8. Pertanyaan dari (Tanpa Nama)
Terkait manajemen waktu, bagaimana caranya untuk bisa memanajemen waktu yang baik?
Jawaban: Kita berbicara tentang manajemen waktu ini dari sudut perusahaan dan sudut individu. Kalau dari sudut individu ini namanya tadi, Mengapa saya berbicara bahwa penting paradigma, itu paradigma itu Karena dia sudah menjadi navigasi kita.

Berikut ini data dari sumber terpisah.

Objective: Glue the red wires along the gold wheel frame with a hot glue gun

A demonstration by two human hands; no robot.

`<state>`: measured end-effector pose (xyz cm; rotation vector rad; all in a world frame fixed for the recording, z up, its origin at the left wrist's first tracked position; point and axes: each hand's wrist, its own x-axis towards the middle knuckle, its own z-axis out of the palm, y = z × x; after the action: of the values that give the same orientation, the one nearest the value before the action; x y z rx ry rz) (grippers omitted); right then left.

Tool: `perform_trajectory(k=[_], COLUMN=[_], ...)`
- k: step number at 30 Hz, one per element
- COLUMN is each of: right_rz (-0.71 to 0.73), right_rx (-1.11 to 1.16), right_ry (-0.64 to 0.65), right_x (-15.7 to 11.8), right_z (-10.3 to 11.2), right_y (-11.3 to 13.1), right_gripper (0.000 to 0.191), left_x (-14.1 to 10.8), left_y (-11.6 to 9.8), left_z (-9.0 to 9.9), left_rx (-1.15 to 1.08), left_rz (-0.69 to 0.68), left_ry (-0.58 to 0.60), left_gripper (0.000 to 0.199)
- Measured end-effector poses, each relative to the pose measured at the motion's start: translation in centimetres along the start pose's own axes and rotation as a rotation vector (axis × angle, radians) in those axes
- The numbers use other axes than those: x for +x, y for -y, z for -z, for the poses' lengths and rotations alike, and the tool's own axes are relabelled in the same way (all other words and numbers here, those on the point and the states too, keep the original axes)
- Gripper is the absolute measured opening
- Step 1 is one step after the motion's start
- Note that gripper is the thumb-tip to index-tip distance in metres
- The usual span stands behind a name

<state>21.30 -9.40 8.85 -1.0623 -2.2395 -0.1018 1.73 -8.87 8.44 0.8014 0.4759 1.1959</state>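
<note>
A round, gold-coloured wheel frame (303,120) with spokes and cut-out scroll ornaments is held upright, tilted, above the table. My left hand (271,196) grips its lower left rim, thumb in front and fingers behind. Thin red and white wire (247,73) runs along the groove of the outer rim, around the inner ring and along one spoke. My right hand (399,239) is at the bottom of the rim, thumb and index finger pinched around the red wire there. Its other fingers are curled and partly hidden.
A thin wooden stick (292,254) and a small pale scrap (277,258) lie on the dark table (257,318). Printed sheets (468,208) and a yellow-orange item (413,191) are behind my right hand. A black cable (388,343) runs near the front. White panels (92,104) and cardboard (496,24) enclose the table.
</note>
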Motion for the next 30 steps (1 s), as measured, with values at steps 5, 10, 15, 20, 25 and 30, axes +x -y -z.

Jadi kalau paradigma kita sudah kita bangun dengan benar maka dia menjadi navigasi atau menjadi Kompas, mana yang penting dalam kehidupan saya, ada yang harus saya kerjakan, mana yang harus saya tinggalkan, mana yang harus saya prioritaskan, semua dijawab oleh paradigma kita, jadi tidak semua harus kita kerjakan karena kita punya paradigma, hidup saya ini untuk apa, tujuan hidup kita ini kemana, cita-cita saya apa. Apakah ini terkait dengan tujuan utama saya, kalau tidak buang, jadi kita harus punya paradigma dan paradigma itulah menjadi poin dimana kita memandang Segala persoalan yang kita hadapi dan disitulah kita bisa mengambil keputusan, mana yang harus saya prioritaskan. Waktu yang kita miliki semua itu sama, 1 orang itu 1 Hari 24 Jam, yang 8 jam tidur, yang 8 jam lagi untuk berbagai macam, berbagai macam itulah yang harus kita lihat satu persatu, yang satu lagi untuk profesi kita. Yang tidur sudah jangan diganggu gugat karena nanti tidak sehat, 7 jam tidur, yang macam-macam itu masak, ngobrol, nonton TV, dan lain-lain, yang profesi pun ada, 7 jam misalnya profesi, kalau saya seorang dokter 7 jam itu harus dimanfaatkan untuk belajar, melayani, segala macam. Sehingga kalau kita ingin mengelola waktu maka kelola lah yang memang bisa dikelola sesuai dengan paradigma kita untuk mengelolanya itu.